Here’s a brief look at how organizations across a wide range of industries are actively using blockchain technology today.
Decentralizing Supply Chain And Manufacturing Management
Supply chains are notoriously fragmented, particularly in the wake of the pandemic. Executives are facing dampened efficiency and output, and a disjointed view of their entire system prevents them from maximizing the value of moving goods.
Blockchain technology brings all businesses within a given supply chain into a more equitable model and provides the opportunity to create unified, transparent systems without compromising data security or integrity. It reduces operational overhead across massive teams and stores data in a decentralized, immutable manner that ensures security at all points along the supply chain. Further, this unified view of data can bring all parties onto the value chain—long a sticking point in supply chain economics. It’s no surprise, then, that, according to Market Research Future (MRFR), blockchain in the supply chain market is expected to grow at a CAGR of nearly 50% till 2030.
Tokenizing Financial Assets To Make Data More Accessible And Profitable
Increasingly, the financial services industry is pioneering some of the most significant blockchain use cases today. Among other areas, financial tokenization has emerged as a key use case for a growing number of banks, insurers and more. Financial service providers are experimenting with the tokenization of financial products and the coding of loan parameters into smart contracts to realize secure and verifiable settlements of securities, more efficient and higher quality data for digital securities and critically, verifiable, real-time audits (a topic the American Institute of Certified Public Accountants explored in great depth). All of this combines to reduce asset costs and increase operational liquidity—areas that every financial services firm is constantly focused on optimizing.
Increasing Customer Engagement For Retailers
The $6 trillion e-commerce market is still growing, and retailers of all sizes are throwing out their old engagement playbooks to attract and retain loyal customers more efficiently than ever. Rather than waiting for the customer to make the first move, blockchain technology enables retailers to securely generate identity-linked offers based on target metrics while maintaining pseudonymity for consumers in a way that doesn’t compromise key personal information.

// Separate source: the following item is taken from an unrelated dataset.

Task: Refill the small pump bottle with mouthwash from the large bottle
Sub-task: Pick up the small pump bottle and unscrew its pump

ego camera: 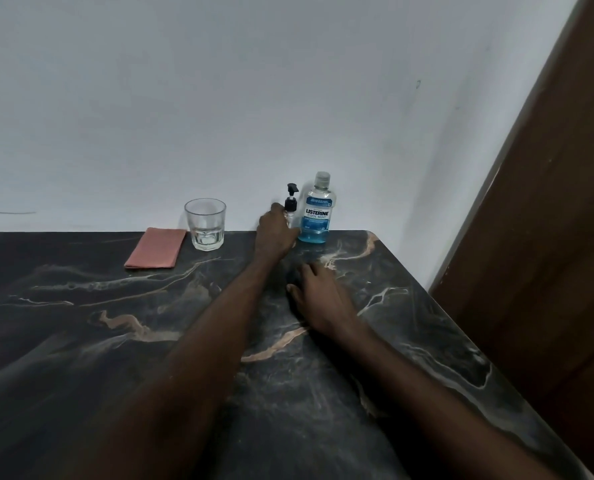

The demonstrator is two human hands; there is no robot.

NFT-based coupons are catered specifically toward each unique user and can integrate directly into a retailer’s website and be instantly applied at checkout, which helps reduce cart abandonment. By storing customer transactions on a secure and tamper-proof ledger, blockchain also makes it easier than ever to resolve disputes in a timely manner while simultaneously reducing the risk of transaction fraud.
It’s no mystery why some of the world’s largest retailers, including Amazon, Alibaba and Walmart, have invested in blockchain technology in recent years.
What Comes Next?
Like any emerging technology, there is certainly an adoption curve with blockchain that mirrors what we saw with personal computing, cloud computing and even the internet itself. Change doesn’t happen all at once, and we’re only scratching the surface of how blockchain can transform business, but we’ve undoubtedly passed the adoption tipping point. From here, we can expect to see a proliferation of companies that exist to work directly with enterprise organizations—a key step to facilitating broader adoption. It’s the same trend that played out with the rise of operating systems (Microsoft, Red Hat and many others), cloud computing (AWS et al.) and more—and it’s happening with blockchain, too.
Enterprises of all sizes and verticals are beginning their blockchain journeys in earnest. At this point, we can conclusively say that it has clearly evolved from curiosity to IT mainstay.